WHAT IS EXPECTED ::
Give back exactly the stretch of data below from the line holding "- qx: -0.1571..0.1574" through the line holding "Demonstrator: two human", both ends included, and leave the remaining lines out.

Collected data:
┌────────
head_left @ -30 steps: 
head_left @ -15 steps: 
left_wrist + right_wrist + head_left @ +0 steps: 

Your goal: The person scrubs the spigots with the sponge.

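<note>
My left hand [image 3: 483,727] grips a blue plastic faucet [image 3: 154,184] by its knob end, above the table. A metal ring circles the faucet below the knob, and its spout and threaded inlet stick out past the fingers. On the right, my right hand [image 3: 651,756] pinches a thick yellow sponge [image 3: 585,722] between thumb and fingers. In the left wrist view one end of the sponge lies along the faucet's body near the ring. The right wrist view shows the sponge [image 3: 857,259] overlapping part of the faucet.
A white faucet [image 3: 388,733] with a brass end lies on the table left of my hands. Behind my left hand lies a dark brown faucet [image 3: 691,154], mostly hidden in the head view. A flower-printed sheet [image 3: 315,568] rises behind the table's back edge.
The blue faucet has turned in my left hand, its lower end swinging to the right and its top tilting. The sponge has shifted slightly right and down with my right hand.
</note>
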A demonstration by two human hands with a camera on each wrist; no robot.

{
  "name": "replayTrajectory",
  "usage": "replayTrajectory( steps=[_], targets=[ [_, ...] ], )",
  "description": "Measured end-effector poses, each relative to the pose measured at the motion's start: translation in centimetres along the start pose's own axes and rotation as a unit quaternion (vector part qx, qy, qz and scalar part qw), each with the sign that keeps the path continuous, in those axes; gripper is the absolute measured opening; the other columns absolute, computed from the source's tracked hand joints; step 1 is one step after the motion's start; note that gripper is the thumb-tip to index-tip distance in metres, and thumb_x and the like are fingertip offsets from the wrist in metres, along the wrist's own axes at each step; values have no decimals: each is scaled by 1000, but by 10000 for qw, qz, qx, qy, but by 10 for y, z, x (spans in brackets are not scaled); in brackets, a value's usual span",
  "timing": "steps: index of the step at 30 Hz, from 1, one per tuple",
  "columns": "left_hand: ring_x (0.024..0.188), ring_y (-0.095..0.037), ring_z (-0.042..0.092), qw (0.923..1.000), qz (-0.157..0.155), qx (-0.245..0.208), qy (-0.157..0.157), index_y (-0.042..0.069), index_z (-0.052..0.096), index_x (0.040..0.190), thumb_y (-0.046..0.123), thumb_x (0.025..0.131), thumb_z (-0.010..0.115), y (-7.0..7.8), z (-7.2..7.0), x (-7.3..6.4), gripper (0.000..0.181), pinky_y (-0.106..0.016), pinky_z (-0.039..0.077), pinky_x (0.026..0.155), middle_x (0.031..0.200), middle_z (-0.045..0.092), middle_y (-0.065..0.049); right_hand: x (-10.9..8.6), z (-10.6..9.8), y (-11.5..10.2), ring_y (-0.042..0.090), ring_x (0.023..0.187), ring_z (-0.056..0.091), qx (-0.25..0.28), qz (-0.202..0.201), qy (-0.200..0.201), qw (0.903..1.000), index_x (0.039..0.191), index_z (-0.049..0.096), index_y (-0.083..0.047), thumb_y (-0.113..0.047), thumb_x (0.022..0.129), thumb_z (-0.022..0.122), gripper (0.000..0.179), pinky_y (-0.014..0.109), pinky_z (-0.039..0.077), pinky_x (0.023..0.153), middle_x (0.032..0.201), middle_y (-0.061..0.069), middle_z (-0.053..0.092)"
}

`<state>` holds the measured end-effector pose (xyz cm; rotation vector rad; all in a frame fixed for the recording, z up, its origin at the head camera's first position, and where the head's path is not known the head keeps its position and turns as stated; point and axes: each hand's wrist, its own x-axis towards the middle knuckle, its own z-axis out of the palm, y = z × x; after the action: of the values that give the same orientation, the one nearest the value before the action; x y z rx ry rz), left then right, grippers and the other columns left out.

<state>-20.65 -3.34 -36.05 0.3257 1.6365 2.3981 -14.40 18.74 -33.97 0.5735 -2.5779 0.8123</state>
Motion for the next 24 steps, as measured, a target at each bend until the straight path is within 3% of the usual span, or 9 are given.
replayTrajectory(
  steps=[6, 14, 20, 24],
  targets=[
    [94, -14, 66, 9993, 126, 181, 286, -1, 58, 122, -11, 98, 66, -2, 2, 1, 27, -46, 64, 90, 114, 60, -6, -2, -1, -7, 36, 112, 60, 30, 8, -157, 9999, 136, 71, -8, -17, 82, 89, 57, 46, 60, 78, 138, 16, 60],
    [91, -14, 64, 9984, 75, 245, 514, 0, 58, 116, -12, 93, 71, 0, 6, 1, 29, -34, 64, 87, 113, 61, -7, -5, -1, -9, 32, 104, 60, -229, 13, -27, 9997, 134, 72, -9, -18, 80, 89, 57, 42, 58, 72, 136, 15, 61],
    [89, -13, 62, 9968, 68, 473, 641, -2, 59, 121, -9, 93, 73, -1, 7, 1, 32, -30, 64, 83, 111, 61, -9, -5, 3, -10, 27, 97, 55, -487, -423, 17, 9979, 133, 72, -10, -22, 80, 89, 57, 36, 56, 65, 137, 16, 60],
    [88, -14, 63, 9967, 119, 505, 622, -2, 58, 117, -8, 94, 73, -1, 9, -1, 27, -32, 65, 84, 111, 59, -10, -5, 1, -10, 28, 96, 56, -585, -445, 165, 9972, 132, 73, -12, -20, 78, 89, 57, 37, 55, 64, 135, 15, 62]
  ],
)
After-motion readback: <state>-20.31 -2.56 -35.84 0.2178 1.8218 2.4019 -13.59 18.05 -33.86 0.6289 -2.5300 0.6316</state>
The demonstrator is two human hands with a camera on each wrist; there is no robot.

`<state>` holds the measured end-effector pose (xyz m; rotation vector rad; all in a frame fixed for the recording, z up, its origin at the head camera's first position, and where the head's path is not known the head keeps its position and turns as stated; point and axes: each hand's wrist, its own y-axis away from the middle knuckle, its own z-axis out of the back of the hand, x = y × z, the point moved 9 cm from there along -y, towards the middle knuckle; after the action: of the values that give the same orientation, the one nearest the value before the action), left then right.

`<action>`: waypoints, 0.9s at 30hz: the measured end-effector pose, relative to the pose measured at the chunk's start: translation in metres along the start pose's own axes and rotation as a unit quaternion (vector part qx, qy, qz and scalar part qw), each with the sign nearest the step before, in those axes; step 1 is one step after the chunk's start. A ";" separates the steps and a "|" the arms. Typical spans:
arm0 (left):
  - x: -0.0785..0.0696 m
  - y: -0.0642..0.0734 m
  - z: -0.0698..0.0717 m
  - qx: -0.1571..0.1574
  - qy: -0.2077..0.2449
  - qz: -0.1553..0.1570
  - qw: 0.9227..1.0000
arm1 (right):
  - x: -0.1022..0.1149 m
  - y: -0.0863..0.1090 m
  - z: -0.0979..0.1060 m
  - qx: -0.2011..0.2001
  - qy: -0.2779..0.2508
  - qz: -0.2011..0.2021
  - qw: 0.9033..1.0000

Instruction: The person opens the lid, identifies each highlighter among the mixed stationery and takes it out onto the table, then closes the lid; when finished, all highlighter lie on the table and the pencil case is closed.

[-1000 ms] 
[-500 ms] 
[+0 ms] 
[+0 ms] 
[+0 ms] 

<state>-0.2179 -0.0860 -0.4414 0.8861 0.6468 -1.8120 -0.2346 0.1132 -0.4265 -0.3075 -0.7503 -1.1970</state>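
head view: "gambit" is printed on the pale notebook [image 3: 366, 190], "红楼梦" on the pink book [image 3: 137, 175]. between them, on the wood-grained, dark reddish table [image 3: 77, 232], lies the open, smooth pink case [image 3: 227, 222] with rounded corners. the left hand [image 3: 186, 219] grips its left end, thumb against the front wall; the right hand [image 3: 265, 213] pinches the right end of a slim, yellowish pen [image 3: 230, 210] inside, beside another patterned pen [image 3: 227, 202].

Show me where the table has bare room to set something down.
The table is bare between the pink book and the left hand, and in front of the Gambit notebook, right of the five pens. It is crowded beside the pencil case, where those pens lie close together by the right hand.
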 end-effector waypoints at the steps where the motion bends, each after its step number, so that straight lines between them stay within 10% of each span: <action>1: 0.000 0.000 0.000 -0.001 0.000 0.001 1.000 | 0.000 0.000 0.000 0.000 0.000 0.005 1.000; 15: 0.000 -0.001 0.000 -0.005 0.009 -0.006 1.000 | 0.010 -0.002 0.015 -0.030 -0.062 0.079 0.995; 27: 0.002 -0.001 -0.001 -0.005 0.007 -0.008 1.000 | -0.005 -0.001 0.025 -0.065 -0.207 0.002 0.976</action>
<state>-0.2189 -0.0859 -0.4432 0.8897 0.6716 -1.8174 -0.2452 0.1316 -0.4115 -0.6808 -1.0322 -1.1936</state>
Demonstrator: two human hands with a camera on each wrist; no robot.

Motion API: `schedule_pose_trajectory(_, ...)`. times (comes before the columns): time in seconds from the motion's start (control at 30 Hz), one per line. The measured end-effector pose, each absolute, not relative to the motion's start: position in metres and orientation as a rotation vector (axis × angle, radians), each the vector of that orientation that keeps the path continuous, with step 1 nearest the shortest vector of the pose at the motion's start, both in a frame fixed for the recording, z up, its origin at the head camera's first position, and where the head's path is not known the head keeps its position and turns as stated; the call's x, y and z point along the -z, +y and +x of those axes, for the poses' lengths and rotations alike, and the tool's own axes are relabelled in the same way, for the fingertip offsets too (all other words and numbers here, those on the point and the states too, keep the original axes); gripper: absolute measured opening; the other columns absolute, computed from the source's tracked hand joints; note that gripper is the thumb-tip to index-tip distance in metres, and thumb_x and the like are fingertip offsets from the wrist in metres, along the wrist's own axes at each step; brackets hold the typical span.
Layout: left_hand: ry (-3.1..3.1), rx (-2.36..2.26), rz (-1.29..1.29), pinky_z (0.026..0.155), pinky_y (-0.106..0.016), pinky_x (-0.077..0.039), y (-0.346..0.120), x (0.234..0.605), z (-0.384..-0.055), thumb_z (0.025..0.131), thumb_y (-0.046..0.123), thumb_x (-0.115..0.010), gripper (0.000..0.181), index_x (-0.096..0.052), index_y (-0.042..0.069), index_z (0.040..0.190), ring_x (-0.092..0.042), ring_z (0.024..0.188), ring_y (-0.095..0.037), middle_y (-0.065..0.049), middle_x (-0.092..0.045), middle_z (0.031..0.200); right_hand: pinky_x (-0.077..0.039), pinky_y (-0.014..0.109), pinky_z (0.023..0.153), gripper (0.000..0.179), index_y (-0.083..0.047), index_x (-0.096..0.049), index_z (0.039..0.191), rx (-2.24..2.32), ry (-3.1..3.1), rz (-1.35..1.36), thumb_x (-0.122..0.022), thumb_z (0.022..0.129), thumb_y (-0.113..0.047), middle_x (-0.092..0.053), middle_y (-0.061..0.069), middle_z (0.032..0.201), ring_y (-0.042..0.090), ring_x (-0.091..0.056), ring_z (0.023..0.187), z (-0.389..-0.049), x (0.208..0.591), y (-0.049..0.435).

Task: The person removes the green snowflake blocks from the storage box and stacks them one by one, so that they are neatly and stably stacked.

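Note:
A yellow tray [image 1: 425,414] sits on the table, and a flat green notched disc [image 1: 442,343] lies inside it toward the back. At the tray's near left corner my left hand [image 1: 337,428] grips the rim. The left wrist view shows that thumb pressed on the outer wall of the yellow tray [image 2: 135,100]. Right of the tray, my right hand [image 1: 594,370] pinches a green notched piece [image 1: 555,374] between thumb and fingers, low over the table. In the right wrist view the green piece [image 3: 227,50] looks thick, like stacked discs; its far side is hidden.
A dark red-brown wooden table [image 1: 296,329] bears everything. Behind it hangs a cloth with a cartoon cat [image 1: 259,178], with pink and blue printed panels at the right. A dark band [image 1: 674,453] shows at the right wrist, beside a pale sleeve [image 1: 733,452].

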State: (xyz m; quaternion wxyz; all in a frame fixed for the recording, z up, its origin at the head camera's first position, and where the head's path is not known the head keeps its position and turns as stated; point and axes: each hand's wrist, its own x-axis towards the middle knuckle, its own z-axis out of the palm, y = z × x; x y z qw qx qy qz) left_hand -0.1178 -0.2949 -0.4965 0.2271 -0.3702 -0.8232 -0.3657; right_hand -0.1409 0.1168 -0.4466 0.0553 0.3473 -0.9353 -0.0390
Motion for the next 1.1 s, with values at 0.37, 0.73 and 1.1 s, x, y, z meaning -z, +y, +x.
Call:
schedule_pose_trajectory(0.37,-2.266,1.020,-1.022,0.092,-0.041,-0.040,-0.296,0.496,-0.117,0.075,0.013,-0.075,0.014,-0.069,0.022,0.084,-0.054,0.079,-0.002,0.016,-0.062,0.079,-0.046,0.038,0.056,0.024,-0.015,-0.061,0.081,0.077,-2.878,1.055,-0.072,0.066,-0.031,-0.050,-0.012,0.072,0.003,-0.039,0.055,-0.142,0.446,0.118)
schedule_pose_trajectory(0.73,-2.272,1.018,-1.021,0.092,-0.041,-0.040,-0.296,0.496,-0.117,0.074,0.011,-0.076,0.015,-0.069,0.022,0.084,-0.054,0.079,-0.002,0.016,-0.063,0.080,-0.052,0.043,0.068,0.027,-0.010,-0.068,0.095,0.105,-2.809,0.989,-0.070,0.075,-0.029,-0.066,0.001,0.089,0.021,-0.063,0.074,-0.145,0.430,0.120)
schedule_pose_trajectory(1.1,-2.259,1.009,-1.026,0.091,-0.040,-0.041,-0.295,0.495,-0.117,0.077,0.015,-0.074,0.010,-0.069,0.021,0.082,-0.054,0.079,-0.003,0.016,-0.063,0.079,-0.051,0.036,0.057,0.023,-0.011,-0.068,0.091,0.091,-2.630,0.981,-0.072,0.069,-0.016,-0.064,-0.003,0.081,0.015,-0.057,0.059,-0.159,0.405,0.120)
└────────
ANSWER SPACE ::
  - qx: -0.1571..0.1574
  - qy: -0.2077..0.2449
  - qz: -0.1553..0.1570
  - qw: 0.9227..1.0000
arm1 (right):
  - x: -0.1022..0.1149 m
  - y: -0.0863..0.1090 m
  - z: -0.0979..0.1060 m
  - qx: -0.2011..0.2001
  - qy: -0.2779..0.2508
  - qz: -0.2011..0.2021
  - qw: 0.9033..1.0000

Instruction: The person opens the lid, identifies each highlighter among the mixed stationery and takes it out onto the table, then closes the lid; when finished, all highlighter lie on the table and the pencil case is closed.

[-1000 ms] 
[-500 ms] 
[+0 ms] 
[+0 ms] 
[+0 ms] 

<state>-0.2179 -0.0860 -0.4414 0.8861 0.6468 -1.8120 -0.2346 0.1132 -0.4265 -0.3075 -0.7503 -1.1970</state>
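head view: "gambit" is printed on the pale notebook [image 3: 366, 190], "红楼梦" on the pink book [image 3: 137, 175]. between them, on the wood-grained, dark reddish table [image 3: 77, 232], lies the open, smooth pink case [image 3: 227, 222] with rounded corners. the left hand [image 3: 186, 219] grips its left end, thumb against the front wall; the right hand [image 3: 265, 213] pinches the right end of a slim, yellowish pen [image 3: 230, 210] inside, beside another patterned pen [image 3: 227, 202].

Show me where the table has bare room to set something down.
The table is bare between the pink book and the left hand, and in front of the Gambit notebook, right of the five pens. It is crowded beside the pencil case, where those pens lie close together by the right hand.
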 end-effector waypoints at the steps where the motion bends, each after its step number, so that straight lines between them stay within 10% of each span: <action>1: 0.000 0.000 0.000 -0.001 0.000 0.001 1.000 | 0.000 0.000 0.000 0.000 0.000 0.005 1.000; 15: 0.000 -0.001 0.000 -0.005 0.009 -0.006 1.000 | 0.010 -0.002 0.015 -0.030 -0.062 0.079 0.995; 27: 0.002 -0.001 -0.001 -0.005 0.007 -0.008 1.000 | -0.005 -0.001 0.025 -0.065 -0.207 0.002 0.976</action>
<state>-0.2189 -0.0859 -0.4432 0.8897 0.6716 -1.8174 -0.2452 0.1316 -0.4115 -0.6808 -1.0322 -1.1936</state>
Demonstrator: two human hands with a camera on each wrist; no robot.

The required response has been given in full.